- About this exercise -
Find the line with "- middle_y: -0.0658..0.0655" and the line with "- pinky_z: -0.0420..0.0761" in the entries below; output exactly those two lines, every line between them, and no others.

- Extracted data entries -
--- START ---
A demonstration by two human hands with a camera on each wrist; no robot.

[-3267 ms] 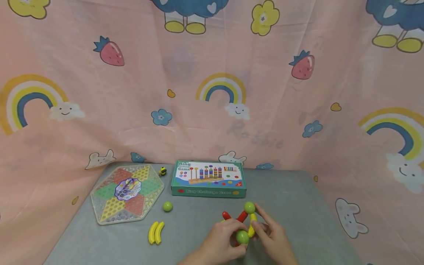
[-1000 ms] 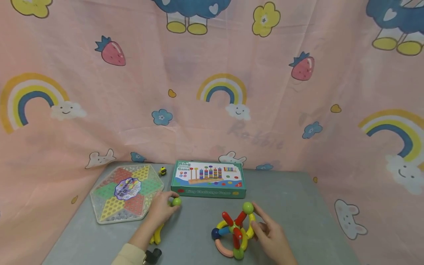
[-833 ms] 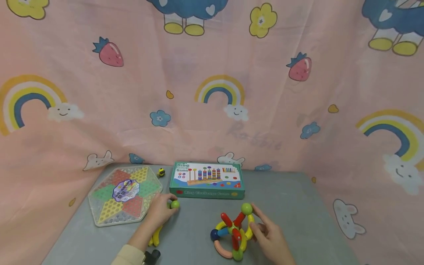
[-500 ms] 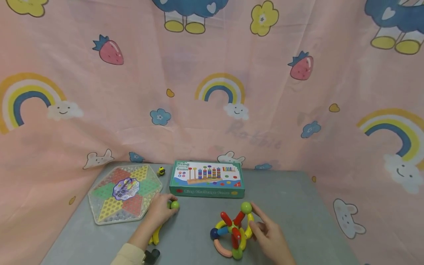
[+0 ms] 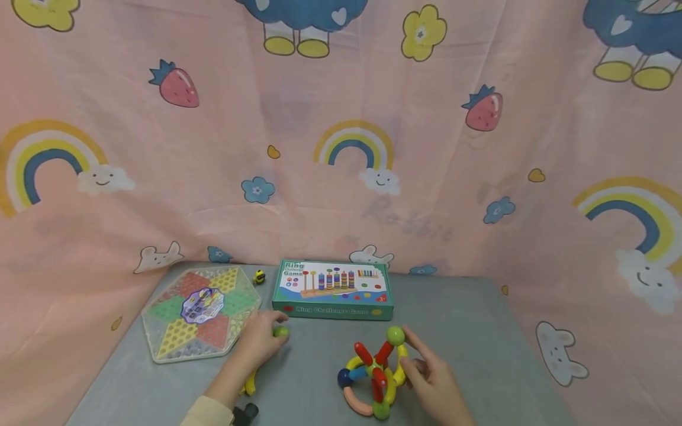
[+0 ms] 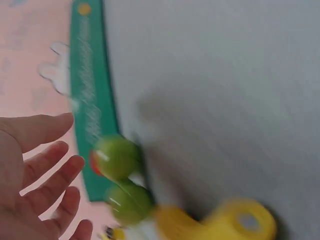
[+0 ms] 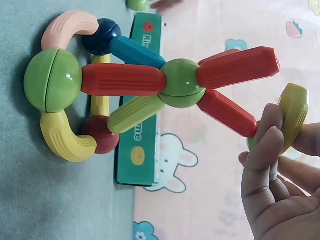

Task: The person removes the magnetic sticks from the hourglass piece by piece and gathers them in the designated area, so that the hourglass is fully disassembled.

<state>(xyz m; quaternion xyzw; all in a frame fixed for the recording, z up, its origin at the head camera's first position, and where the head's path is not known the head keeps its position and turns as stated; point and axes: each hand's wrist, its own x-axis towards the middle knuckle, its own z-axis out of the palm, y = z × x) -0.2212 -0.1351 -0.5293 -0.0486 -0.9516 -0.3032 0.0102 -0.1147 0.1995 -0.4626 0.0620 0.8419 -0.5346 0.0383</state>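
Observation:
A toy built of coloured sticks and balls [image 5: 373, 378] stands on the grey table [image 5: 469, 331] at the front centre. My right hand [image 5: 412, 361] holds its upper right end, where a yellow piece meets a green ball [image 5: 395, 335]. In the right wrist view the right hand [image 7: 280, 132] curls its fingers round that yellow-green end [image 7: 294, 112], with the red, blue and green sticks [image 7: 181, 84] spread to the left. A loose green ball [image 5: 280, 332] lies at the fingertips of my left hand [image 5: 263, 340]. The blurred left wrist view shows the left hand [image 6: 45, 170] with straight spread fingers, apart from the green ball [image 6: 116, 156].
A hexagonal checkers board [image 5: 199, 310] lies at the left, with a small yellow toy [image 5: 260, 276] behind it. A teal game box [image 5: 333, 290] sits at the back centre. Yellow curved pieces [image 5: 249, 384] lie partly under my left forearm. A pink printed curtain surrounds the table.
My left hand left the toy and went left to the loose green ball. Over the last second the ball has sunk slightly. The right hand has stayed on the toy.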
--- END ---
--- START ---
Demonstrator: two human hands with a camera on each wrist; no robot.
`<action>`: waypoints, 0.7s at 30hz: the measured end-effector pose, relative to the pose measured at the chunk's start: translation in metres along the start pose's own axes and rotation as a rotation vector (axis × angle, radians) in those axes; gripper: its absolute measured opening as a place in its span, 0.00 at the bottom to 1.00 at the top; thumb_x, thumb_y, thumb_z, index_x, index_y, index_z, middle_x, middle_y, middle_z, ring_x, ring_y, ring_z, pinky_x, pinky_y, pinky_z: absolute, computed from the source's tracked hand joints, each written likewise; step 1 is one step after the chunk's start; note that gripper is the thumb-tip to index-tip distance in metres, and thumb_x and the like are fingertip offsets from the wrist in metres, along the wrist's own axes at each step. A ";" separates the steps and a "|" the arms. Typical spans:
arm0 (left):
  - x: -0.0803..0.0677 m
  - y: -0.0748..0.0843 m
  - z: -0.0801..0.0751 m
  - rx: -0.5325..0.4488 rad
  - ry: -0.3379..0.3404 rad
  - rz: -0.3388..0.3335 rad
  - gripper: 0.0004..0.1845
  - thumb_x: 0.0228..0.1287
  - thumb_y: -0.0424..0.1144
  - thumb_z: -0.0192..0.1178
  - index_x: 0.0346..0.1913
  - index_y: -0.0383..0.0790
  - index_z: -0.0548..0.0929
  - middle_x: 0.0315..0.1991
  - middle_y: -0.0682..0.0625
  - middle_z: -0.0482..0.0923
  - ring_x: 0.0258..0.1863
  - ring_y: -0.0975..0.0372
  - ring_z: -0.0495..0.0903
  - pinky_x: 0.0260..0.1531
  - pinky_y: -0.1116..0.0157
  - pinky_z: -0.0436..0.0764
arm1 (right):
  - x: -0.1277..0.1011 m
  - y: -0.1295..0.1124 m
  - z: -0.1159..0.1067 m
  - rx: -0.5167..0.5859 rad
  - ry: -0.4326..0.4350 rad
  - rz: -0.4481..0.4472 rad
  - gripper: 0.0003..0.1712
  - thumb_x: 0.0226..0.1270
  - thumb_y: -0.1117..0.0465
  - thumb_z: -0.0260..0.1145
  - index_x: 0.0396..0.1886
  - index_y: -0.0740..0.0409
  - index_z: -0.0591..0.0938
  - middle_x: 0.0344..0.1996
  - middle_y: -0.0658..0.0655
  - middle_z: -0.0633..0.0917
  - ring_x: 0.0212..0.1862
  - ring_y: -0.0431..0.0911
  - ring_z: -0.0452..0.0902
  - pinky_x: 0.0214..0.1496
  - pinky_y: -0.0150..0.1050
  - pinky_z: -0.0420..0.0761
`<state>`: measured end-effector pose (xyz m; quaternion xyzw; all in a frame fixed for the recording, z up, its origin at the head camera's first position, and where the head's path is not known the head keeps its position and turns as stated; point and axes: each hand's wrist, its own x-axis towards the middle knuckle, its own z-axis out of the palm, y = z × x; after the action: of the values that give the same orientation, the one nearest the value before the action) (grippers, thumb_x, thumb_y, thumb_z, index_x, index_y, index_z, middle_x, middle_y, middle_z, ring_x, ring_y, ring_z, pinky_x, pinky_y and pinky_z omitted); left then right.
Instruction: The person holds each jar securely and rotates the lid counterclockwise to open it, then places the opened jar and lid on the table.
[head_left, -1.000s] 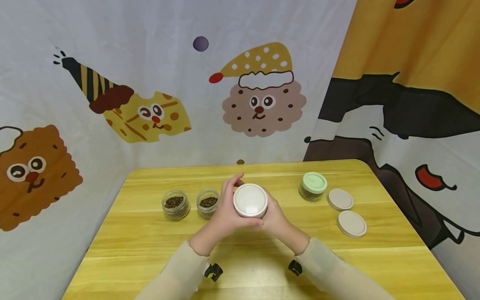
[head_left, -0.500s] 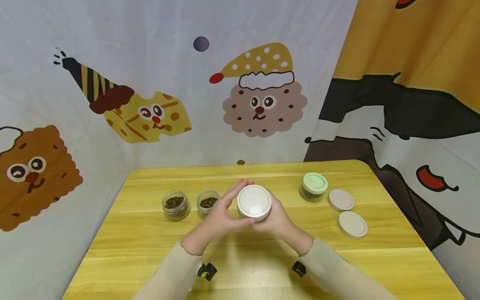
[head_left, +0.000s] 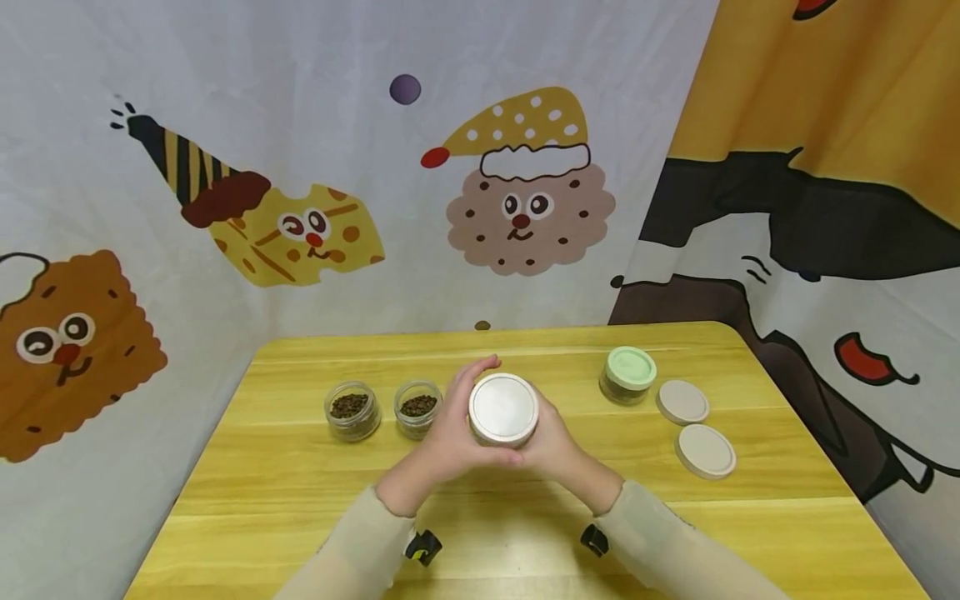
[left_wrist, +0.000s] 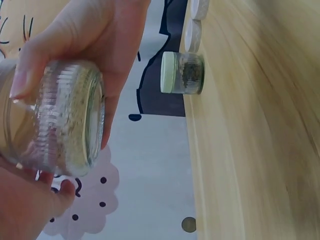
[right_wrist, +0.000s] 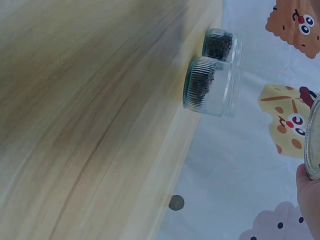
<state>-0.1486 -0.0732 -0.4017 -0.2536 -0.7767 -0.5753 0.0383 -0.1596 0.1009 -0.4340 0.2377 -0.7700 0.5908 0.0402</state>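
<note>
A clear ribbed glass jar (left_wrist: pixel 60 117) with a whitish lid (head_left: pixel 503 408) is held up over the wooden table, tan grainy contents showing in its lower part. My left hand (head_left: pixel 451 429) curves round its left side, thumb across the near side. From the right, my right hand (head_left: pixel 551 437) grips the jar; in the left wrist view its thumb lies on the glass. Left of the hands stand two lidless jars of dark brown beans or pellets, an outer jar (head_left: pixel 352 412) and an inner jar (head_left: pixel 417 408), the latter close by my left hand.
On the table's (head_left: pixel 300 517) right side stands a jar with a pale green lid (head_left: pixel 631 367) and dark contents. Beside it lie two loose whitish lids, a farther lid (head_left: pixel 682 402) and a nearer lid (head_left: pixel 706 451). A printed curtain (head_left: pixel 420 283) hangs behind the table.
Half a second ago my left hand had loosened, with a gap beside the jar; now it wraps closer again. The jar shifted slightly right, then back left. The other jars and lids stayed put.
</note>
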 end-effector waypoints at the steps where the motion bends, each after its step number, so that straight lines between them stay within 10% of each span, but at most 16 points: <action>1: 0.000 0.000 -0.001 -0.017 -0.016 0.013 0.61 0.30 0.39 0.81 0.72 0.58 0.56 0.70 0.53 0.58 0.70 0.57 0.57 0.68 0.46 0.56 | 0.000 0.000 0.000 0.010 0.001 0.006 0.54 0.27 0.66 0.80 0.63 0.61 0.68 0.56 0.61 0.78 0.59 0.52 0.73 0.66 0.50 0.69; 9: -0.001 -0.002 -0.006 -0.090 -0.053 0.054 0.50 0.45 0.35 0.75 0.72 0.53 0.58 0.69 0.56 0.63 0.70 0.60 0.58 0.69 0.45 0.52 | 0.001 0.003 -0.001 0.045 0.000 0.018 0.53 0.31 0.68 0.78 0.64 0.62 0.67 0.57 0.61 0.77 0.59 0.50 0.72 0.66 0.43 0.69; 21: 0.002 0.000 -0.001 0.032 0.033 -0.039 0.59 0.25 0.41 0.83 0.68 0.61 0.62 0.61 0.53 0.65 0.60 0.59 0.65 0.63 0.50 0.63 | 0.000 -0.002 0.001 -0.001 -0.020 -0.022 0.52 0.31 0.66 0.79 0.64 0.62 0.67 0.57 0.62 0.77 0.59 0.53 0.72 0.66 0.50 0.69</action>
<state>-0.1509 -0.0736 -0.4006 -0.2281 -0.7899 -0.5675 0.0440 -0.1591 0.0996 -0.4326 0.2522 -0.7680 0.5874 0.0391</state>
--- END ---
- Output -
  - middle_y: -0.0658..0.0655
  - middle_z: -0.0633..0.0917
  - ring_x: 0.0212..0.1862
  - ring_y: -0.0431..0.0911
  - ring_z: -0.0452..0.0902
  - pinky_x: 0.0214..0.1496
  - pinky_y: -0.0150..0.1050
  - pinky_z: -0.0420..0.0761

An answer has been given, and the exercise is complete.